# How to install UTF-8 on FreeBSD



## bugzeo (Jul 31, 2021)

This is my Virtualbox guest FreeBSD, browser Mozilla Firefox:







This is my Windows 10, browser Firefox or Chrome:







How can I properly install UTF8 on my FreeBSD?


----------



## scottro (Jul 31, 2021)

I think you need proper fonts for whatever language you're trying to use. For example, on occasion, I need Japanese. If I just install fcitx-mozc, then try to type Japanese, I'll get characters similar to the ones you just showed. However, if I install some Japanese fonts, everything is fine.  The question may be how to get Cyrillic or Asian characters to work, rather than UTF-8.


----------



## bugzeo (Jul 31, 2021)

Isn't a port for all, included emojis?


----------



## memreflect (Aug 1, 2021)

There is a "meta-port" (port that depends on other ports) named x11-fonts/noto that installs a bunch of fonts.  However, I must warn you that there's a lot of disk space required, which also means a large download size (~2 GiB/Go on my system).  You will definitely want to explore the x11-fonts category if you need something easier on your bandwidth (and easier on your CPU and HDD/SSD if you compile from ports):

 x11-fonts/noto-basic - Basic: Latin, Greek, Cyrillic, mathematical symbols, probably some others
 x11-fonts/noto-emoji - Emoji
 x11-fonts/noto-extra - more type faces for the fonts in the "Basic" set, as well as Arabic, Bengali, Devanagari, Hebrew, Lao, Telugu, Thai, and more
 x11-fonts/noto-hk - Chinese (Traditional - Hong Kong)
 x11-fonts/noto-jp - Japanese
 x11-fonts/noto-kr - Korean
 x11-fonts/noto-sc - Chinese (Simplified)
 x11-fonts/noto-tc - Chinese (Traditional)

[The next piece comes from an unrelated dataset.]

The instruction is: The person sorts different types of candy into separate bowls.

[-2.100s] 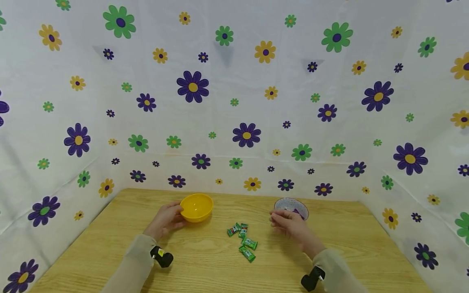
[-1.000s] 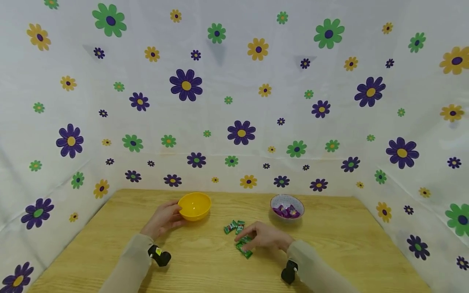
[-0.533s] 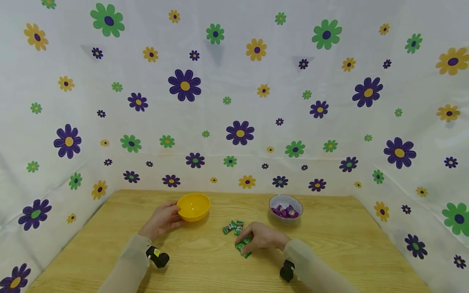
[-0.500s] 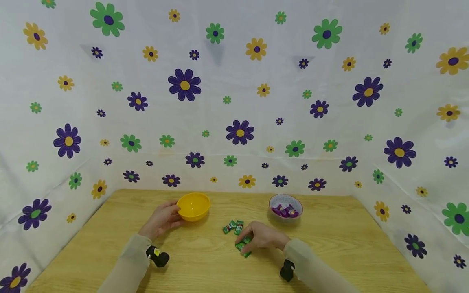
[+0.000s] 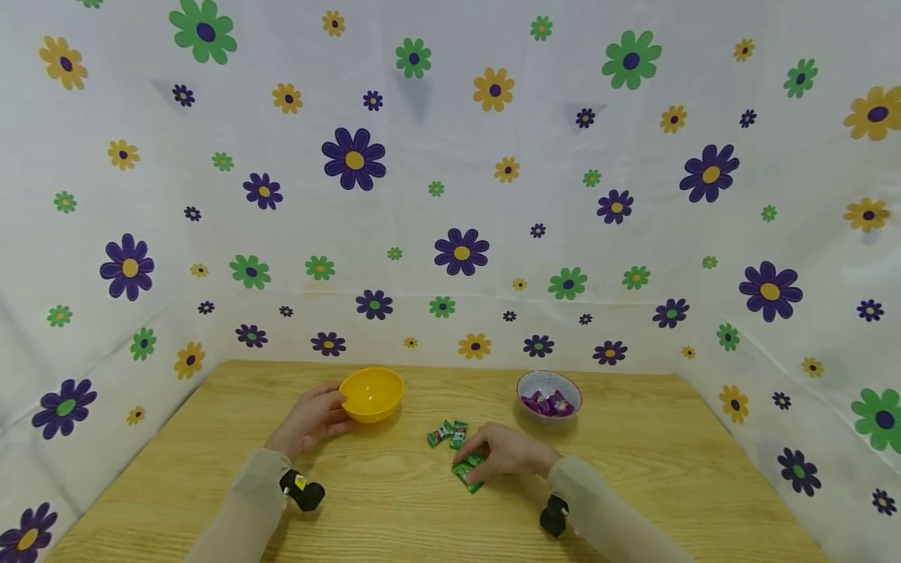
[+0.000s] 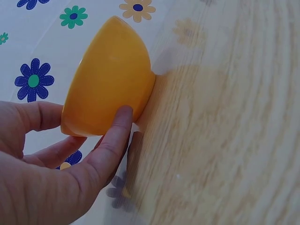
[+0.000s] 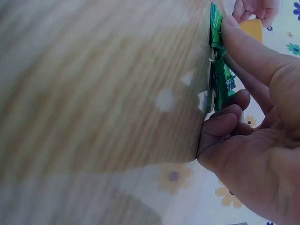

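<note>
On the left, my left hand [image 5: 313, 422] holds a yellow bowl [image 5: 373, 395] by its side. The left wrist view shows the thumb against the outer wall of the yellow bowl [image 6: 108, 79], with the other fingers at its rim and behind it. My right hand [image 5: 508, 450] is low over two green wrapped candies [image 5: 468, 475] and pinches at them with thumb and index finger. Its remaining fingers are curled against the table in the right wrist view, where the green candies [image 7: 221, 77] are partly covered. Two more green candies [image 5: 441, 434] lie just beyond.
A speckled bowl [image 5: 552, 421] with a reddish rim stands at the back right and contains several purple wrapped candies [image 5: 549, 403]. The wooden table [image 5: 394, 508] is bordered at the back and sides by a white flowered cloth [image 5: 422, 211].
My right hand came left and nearer from in front of the speckled bowl to the green candies, then stayed nearly still. My left hand kept its hold on the yellow bowl.
</note>
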The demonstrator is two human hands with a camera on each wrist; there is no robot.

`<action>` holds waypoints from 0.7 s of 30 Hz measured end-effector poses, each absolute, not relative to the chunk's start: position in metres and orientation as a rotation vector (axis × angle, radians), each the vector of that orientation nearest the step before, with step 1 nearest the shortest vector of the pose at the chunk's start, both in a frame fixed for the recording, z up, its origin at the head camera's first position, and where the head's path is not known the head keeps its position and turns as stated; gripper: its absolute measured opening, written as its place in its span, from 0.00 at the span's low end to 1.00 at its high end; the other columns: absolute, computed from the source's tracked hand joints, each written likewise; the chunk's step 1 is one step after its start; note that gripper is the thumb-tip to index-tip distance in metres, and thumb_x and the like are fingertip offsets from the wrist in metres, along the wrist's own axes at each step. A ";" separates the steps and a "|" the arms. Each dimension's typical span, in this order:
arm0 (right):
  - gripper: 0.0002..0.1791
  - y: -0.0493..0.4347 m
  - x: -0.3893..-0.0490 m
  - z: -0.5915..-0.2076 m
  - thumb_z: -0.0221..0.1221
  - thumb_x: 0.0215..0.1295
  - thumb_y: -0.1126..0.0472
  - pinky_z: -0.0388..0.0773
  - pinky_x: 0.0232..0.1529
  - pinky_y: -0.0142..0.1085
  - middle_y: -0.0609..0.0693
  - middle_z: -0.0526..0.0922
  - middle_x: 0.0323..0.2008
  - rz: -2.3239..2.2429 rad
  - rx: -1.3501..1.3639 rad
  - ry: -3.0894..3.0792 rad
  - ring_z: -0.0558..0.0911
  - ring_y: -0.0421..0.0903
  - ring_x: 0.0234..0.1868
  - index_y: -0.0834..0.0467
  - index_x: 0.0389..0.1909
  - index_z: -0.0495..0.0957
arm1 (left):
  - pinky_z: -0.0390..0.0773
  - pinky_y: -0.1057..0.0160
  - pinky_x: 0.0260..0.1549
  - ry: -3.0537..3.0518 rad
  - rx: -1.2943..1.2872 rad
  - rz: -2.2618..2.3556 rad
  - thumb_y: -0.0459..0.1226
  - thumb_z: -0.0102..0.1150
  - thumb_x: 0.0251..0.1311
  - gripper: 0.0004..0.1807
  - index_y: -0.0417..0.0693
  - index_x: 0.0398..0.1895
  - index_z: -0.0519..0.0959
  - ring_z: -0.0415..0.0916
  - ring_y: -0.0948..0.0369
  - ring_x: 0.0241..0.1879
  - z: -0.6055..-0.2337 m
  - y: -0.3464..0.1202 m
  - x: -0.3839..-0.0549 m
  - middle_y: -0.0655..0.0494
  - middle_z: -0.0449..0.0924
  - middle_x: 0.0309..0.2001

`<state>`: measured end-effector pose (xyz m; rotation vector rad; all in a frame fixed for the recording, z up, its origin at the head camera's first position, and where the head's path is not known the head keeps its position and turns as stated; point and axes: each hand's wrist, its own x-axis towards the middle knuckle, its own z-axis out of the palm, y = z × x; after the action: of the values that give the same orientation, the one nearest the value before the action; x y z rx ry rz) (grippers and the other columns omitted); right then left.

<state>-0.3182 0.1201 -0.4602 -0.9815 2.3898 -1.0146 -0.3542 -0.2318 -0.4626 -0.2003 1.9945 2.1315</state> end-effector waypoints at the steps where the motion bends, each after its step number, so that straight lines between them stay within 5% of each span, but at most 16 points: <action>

Of course, you can simply install the ones you need rather than all of them.  While I only need the "Basic" and "Emoji" fonts, those boxes are definitely annoying enough for me to have the others installed in case I need them.


----------



## ralphbsz (Aug 1, 2021)

The term "all" you used in your question is time dependent. I just looked it up: the most recent update to Unicode happened in 2020 (about a year ago) added 5,930 characters, for a total of 143,859. In addition, the emoji part of the fonts has way more possible rendering combinations (you can make more emojis by combining Unicode characters, tens of thousands more). FreeBSD relies on volunteers, and I don't know exactly where the fonts come from, but you have to expect that it will be lagging in comparison to the major platforms.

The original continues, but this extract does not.